South Korea's presidential office said on Thursday that it would consider taking legal actions against the Sankei Shimbun, a Japanese conservative newspaper, for allegedly running an offensive story about President Park Geun-hye.
"(The newspaper) published a story that even (makes one feel) ashamed to talk about," said Yoon Doo-hyun, senior presidential secretary for public relations, at a meeting with reporters. "They might have attracted one more reader based on a lie, but we will follow through with stern action."
Yoon's visit to the press centre at Cheong Wa Dae came hours after Sankei released a critical report on President Park, citing a column published by Chosun Ilbo, a conservative daily here, last month.
Citing the Chosun Ilbo column, Sankei said a rumour was circulating that Park went missing for several hours on April 16, the day the Sewol ferry sank off Korea's southwestern coast, and that she may have had a "secret meeting with someone" during that time.
Yoon told reporters that a South Korean civil organisation had already filed a complaint against the Japanese newspaper over the report.
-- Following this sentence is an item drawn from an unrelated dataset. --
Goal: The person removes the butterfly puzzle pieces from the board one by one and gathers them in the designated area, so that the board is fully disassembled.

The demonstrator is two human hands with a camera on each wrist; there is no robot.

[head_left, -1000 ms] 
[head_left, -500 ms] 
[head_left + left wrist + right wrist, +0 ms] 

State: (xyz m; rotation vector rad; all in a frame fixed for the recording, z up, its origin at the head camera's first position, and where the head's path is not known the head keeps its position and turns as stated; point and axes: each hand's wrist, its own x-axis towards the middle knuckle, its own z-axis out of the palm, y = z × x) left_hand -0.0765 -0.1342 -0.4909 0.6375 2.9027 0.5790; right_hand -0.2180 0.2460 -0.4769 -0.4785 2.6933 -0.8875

He said Cheong Wa Dae would separately consider taking legal action against Sankei to hold the Japanese newspaper responsible in civil and criminal cases.
Earlier in the day, Rep. Ahn Min-seok of the main opposition New Politics Alliance for Democracy said during a parliamentary hearing for Education Minister-nominee Hwang Woo-yea that the head of state was badly insulted by foreign media because there was no effort to denounce such rumours.